Plenty of kids who get harassed for being gay, even persistent, highly specific harassment, aren't gay at all. I remember how much bullying for being even slightly outside stereotypical gender norms upset and confused me as a kid. When a kid already feels like they're broadcasting some kind of uncontrollable queerness to the world and will never be seen as a "real" man/woman, having even google ads assume they're gay is maybe not going to help? As an adult I am comfortable with not being a perfectly stereotypical straight woman and am not offended if someone thinks I'm a lesbian if I go outside without makeup or whatever, but a young teen defines herself so much by what other people think. The ads could feel like they're reinforcing what the bullies are already saying.

Bloodrocuted

@Emmanuelle Cunt Burn the planet.

KidPresentable

@Bloodrocuted ...Hack the planet?

Bloodrocuted

@KidPresentable Who gives a piss :(
That is a good point. I think there is good information with why these minorities are used as insults, and how they are real okay people and not insults. However, you're right, the insult bestowed on you being randomly confirmed by the internet would be harsh.

par_parenthese

@KidPresentable I just had this very conversation today about a Young Person I know who I feel like might be wrestling through his sexual identity -- I'm grappling with whether I talk with him about it or not, and one of the big marks on the Con side of the Pros/Cons list is just that: what if he's straight, and my saying, "Hey, are you into dudes?

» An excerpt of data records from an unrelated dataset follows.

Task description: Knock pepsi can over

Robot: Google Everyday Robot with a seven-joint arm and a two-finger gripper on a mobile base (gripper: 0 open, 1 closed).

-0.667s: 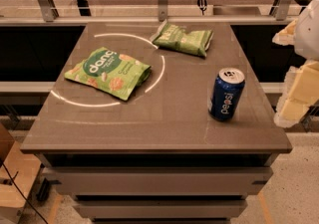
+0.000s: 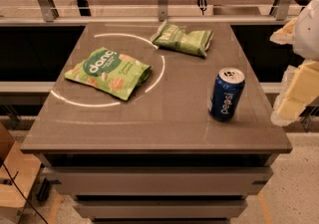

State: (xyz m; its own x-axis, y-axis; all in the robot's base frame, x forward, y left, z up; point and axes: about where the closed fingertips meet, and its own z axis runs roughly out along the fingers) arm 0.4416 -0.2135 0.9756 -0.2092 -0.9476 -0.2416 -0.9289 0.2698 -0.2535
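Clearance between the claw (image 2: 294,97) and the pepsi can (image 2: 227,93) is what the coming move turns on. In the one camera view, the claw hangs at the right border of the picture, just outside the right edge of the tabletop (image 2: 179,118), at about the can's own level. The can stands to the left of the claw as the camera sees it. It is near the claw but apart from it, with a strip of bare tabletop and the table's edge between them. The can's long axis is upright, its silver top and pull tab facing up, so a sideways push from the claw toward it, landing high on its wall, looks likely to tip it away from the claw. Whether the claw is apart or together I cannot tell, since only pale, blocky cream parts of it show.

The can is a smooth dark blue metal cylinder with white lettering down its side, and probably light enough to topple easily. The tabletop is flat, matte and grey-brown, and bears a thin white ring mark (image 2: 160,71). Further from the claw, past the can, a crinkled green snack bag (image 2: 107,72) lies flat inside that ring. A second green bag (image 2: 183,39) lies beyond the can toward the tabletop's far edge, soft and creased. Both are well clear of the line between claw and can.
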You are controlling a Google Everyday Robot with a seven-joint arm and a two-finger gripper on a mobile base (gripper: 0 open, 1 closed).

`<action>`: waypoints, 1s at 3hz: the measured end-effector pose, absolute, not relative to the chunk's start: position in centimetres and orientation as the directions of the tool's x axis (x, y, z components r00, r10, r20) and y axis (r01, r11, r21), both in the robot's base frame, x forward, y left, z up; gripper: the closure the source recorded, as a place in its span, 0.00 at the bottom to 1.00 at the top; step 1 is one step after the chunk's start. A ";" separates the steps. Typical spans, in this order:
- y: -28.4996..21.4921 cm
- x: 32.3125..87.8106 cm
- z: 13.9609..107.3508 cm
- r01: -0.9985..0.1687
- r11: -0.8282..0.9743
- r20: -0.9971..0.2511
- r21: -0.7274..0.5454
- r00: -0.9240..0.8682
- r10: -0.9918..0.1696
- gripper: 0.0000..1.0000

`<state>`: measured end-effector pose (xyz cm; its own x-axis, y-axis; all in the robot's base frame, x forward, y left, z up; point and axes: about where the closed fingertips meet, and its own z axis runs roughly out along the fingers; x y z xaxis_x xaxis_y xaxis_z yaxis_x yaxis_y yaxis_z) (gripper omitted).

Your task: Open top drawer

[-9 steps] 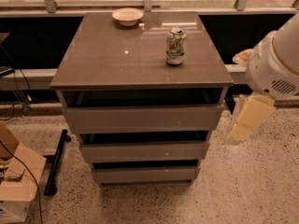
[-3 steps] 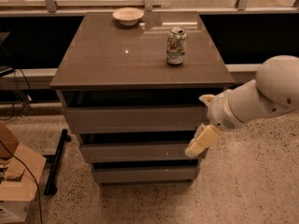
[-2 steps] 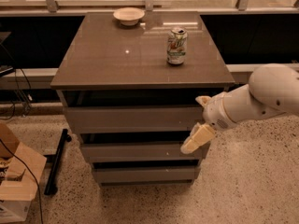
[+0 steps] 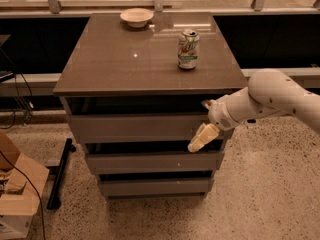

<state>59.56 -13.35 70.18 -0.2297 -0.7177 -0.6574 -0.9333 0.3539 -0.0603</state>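
The top drawer (image 4: 135, 128) is the uppermost of three stacked drawers in a grey-brown cabinet, with a flat handleless front and a dark gap above it under the cabinet top. My gripper (image 4: 201, 138) reaches in from the right on a white arm (image 4: 270, 96). It sits at the right end of the top drawer's front, over its lower edge and the dark gap beneath. I cannot tell whether it touches the panel.
A green soda can (image 4: 188, 49) and a pale bowl (image 4: 136, 17) stand on the cabinet top (image 4: 125, 64). Two narrower drawers (image 4: 150, 161) lie below. A cardboard box (image 4: 17, 194) and a black bar (image 4: 60, 171) are on the floor at left. A dark ledge runs behind.
My arm has swung in from the right side of the cabinet, and the gripper has moved left and slightly down to the right end of the top drawer's front. The drawer looks unmoved.
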 end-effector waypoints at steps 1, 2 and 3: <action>-13.0 63.4 67.7 -0.943 0.331 -0.643 -0.043 -0.227 -0.731 0.00; -13.1 63.7 66.2 -0.948 0.315 -0.610 -0.030 -0.233 -0.758 0.27; -13.1 63.7 66.2 -0.949 0.315 -0.609 -0.030 -0.233 -0.758 0.50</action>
<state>63.72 -13.09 66.20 -0.2328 -0.7578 -0.6095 -0.9486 0.3152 -0.0296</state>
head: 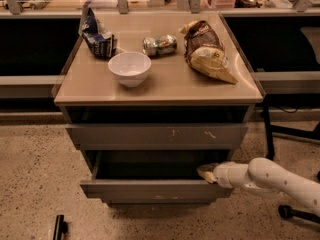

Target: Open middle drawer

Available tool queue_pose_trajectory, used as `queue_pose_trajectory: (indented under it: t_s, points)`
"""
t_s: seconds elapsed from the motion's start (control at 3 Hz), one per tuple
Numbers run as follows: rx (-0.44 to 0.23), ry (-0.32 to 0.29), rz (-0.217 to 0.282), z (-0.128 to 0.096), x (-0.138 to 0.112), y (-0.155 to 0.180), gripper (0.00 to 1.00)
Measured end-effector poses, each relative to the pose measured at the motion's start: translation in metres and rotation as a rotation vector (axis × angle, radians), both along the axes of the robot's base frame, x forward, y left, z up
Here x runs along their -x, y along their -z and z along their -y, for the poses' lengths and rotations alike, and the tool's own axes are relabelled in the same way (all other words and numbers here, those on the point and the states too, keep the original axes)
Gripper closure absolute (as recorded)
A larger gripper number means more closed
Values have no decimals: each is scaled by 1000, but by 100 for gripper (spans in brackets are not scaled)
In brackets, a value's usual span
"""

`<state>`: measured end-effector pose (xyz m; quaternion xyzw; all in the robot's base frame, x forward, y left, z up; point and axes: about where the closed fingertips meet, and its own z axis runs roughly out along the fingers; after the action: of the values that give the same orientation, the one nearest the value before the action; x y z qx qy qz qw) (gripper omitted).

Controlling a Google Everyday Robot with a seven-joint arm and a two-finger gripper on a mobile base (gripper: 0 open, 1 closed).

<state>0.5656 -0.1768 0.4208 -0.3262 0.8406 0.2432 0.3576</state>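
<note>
The middle drawer [150,189] is a wide plain grey drawer, pulled out from the cabinet so its dark interior [150,165] shows. My gripper [206,173] on the white arm [270,178] reaches in from the right and sits at the drawer's top right edge, just inside the front. The top drawer front [157,135] with pale scratch marks is above it. The lowest drawer is hidden under the pulled-out front.
On the cabinet top [85,86] stand a white bowl [129,68], a blue chip bag [97,34], a lying can [159,45] and a brown chip bag [206,50]. A black chair base [287,211] is at lower right. A dark object [59,227] lies on the speckled floor.
</note>
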Motion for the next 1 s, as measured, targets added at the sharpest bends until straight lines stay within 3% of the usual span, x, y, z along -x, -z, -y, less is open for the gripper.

That's ok, let's roll with it, do you have people to talk to about it?" might send him to a not nice place.

KidPresentable

@par_parenthese Yeah! Like, not to get too much into it here on the internet, but I was called a lesbian a lot during the Mean Girls years because I did sports and wore sneakers and other dumb shit like that, and it sank in so deep that for a long time I didn't even bother pursuing relationships with boys, because I assumed they all assumed I was a lesbian anyway so what was the point. A different personality than mine might have set out to prove her heterosexuality extra hard, I dunno. It's all just a mess. Being a teenager is terrible.

Judith Slutler

@par_parenthese Yeah, I wouldn't go precisely to there.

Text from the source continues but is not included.